● **What you should do**
Below are entries. Give back exactly the lines from the one containing "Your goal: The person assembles" through the one containing "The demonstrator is", inclusive, without the pictures.

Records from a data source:
##############################

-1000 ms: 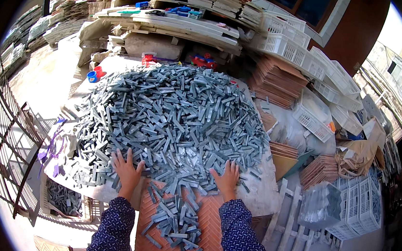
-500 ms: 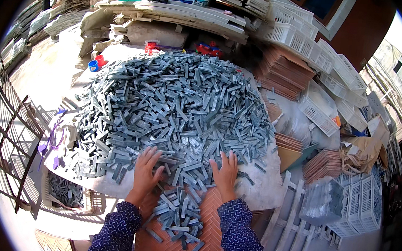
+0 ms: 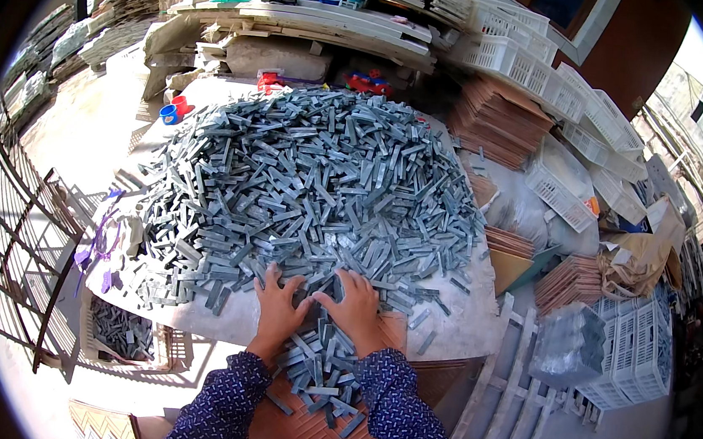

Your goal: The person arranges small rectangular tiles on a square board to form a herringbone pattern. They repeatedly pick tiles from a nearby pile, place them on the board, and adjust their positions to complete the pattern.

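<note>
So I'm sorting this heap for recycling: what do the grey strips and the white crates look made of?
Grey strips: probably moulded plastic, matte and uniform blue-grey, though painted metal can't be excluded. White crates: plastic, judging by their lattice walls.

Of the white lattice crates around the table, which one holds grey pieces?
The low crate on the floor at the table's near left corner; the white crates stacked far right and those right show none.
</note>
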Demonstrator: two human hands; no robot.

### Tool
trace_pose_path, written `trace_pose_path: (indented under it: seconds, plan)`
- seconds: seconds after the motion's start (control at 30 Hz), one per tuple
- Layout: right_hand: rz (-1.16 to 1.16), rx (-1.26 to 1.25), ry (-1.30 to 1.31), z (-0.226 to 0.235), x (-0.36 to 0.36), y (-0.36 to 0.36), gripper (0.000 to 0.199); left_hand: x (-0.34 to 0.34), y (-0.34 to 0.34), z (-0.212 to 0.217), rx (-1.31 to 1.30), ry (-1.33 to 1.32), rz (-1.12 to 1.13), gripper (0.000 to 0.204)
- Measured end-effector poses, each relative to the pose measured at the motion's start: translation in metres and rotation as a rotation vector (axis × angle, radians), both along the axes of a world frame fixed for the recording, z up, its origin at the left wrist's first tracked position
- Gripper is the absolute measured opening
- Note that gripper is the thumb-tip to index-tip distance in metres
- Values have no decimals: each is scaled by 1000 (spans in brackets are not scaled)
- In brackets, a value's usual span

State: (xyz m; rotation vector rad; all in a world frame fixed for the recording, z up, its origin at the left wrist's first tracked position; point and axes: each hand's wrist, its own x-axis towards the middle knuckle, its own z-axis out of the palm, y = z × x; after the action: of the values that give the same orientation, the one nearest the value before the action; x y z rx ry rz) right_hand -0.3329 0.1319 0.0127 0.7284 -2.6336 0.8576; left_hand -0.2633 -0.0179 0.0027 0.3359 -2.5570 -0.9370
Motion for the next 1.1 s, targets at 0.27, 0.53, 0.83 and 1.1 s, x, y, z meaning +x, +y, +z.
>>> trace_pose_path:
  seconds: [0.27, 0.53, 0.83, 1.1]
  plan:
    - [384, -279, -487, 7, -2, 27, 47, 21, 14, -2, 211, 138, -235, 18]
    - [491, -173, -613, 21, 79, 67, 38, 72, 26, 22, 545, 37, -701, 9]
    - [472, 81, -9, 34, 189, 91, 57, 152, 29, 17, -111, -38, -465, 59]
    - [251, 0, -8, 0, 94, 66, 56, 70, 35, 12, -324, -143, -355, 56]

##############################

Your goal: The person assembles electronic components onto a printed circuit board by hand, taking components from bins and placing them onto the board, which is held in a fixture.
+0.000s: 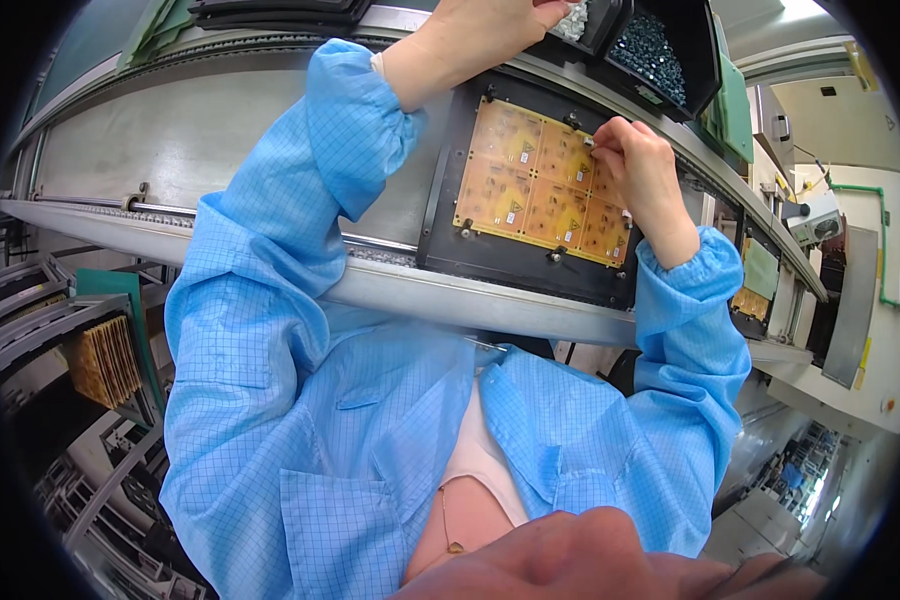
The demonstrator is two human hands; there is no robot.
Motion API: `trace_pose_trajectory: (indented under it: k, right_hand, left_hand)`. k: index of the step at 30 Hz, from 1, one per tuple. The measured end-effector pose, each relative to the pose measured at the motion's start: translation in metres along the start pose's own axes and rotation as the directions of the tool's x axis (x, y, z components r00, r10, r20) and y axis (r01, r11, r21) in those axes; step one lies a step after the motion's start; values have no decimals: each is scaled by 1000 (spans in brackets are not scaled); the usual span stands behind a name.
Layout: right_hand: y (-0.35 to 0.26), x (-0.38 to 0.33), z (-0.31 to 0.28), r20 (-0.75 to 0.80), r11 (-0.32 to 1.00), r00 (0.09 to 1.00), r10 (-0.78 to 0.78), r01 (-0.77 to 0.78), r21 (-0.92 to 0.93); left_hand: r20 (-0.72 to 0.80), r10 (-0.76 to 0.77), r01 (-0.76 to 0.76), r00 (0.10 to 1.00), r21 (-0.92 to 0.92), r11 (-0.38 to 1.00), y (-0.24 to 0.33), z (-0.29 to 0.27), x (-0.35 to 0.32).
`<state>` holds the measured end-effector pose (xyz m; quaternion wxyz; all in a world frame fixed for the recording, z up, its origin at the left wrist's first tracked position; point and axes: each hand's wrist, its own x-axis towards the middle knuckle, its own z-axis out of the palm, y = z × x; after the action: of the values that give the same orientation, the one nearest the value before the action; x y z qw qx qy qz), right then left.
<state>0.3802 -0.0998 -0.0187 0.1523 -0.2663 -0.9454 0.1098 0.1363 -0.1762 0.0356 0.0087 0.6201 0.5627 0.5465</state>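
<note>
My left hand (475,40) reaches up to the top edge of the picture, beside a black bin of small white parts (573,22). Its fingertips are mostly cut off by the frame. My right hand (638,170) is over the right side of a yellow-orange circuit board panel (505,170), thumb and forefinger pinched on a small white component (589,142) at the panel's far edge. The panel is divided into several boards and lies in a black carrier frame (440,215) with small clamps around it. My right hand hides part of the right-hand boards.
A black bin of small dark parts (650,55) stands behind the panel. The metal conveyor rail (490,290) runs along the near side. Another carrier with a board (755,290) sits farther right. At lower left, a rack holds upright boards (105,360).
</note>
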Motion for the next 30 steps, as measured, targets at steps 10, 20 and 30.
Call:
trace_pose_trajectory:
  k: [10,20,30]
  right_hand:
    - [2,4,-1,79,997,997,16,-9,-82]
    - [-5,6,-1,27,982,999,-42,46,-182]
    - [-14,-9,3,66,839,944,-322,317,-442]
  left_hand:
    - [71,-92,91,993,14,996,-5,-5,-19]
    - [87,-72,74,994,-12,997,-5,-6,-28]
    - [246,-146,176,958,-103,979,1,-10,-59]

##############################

● **Task answer**
Your goal: The person assembles electronic components onto a printed circuit board by hand, taking components from bins and placing them onto the board, which is held in a fixture.
+0.000s: 
The demonstrator is two human hands; there is no robot.

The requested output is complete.